▶ **Work request**: Lines of the material that include the string "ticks" should be returned.

▶ **Collected data**:
=== Section Start ===

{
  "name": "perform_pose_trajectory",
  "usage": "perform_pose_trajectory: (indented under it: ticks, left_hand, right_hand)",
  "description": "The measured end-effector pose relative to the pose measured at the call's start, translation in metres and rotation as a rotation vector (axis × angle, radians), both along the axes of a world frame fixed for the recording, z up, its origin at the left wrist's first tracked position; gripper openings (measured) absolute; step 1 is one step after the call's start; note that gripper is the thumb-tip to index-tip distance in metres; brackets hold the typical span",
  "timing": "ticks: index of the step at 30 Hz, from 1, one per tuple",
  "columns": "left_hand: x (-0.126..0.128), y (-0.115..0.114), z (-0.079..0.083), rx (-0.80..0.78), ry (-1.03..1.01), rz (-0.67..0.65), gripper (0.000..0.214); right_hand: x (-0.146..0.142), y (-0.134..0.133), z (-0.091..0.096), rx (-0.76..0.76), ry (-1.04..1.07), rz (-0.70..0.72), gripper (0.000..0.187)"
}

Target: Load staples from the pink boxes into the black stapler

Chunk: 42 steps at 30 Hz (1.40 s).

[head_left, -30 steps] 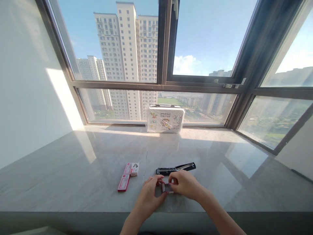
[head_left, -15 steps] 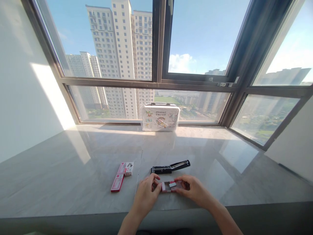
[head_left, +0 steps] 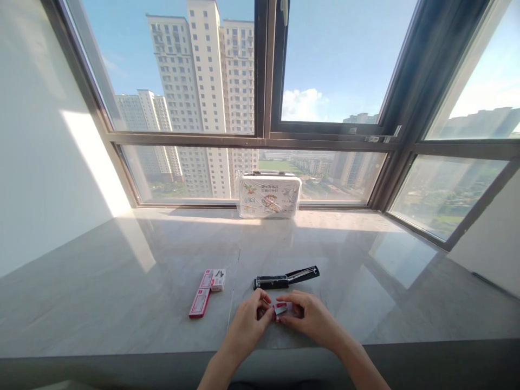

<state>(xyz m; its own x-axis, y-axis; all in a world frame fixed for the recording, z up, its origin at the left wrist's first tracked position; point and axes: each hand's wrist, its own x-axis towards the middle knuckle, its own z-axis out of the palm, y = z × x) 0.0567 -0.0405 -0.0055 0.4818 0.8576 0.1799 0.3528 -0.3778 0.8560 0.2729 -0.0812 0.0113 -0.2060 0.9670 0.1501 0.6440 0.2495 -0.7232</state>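
Note:
A small red-and-white staple box (head_left: 279,309) with a silvery-grey block of staples showing at its top is between my two hands. My left hand (head_left: 252,319) pinches its left end with thumb and fingers. On the other side, my right hand (head_left: 309,315) grips it between thumb and forefinger. My fingers cover much of the box. Just beyond them a black stapler (head_left: 271,282) lies opened out, its top arm slanting up to the right.
Left of my hands, two flat pink-and-white boxes (head_left: 199,303) lie end to end, beside a small white box (head_left: 218,279) with a stapler picture. A plastic-wrapped white case (head_left: 270,196) stands against the window. The marble sill (head_left: 134,303) has a front edge near my forearms.
My hands have come closer together, and less of the box shows between them. The view has shifted slightly; the stapler and the other boxes have stayed put.

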Motion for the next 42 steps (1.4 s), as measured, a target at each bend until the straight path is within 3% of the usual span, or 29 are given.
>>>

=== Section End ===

▶ **Output**:
  "usage": "perform_pose_trajectory: (indented under it: ticks, left_hand, right_hand)",
  "timing": "ticks: index of the step at 30 Hz, from 1, one per tuple",

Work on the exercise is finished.